» To do: Output, word for word, every line from the start of the listing down to and including the line that contains "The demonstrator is"; include nothing else.
:: Stored data
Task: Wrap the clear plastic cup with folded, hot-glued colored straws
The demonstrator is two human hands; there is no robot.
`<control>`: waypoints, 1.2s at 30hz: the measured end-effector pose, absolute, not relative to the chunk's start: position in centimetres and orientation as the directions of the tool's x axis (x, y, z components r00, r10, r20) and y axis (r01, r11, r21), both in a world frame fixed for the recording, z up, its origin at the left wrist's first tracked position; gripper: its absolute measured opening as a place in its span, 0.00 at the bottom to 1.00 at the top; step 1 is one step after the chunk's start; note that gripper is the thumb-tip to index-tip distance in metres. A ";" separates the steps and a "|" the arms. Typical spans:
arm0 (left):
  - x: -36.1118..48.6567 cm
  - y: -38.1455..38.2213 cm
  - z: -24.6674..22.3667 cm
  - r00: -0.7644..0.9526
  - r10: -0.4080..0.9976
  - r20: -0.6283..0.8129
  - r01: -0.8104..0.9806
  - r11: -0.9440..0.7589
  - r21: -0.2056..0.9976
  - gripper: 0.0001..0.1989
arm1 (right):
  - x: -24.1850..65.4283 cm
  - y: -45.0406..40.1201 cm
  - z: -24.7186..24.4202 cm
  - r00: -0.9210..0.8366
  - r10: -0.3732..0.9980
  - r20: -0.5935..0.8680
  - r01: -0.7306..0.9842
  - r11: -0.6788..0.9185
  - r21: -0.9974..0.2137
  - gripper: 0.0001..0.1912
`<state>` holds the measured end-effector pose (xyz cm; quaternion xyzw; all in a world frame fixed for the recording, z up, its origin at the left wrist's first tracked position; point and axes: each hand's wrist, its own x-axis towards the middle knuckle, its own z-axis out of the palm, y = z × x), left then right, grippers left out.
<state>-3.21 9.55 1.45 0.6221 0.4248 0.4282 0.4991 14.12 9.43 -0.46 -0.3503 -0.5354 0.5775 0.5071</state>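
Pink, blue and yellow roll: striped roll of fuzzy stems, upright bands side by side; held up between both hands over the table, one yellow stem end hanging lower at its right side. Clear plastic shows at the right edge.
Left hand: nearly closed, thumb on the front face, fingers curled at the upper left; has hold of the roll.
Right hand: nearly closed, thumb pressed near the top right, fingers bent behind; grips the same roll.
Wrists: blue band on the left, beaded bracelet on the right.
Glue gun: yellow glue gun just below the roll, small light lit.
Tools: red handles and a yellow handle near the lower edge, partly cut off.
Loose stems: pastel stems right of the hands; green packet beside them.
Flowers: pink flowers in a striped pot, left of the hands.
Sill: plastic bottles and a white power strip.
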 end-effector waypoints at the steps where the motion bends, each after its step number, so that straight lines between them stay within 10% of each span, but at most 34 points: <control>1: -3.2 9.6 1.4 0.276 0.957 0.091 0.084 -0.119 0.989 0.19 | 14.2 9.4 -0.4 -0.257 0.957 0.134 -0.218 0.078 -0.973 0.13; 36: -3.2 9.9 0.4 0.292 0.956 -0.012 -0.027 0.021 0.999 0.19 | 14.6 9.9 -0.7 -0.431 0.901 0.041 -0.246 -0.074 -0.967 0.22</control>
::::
» Expected answer:
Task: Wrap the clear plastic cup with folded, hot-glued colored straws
The demonstrator is two human hands; there is no robot.

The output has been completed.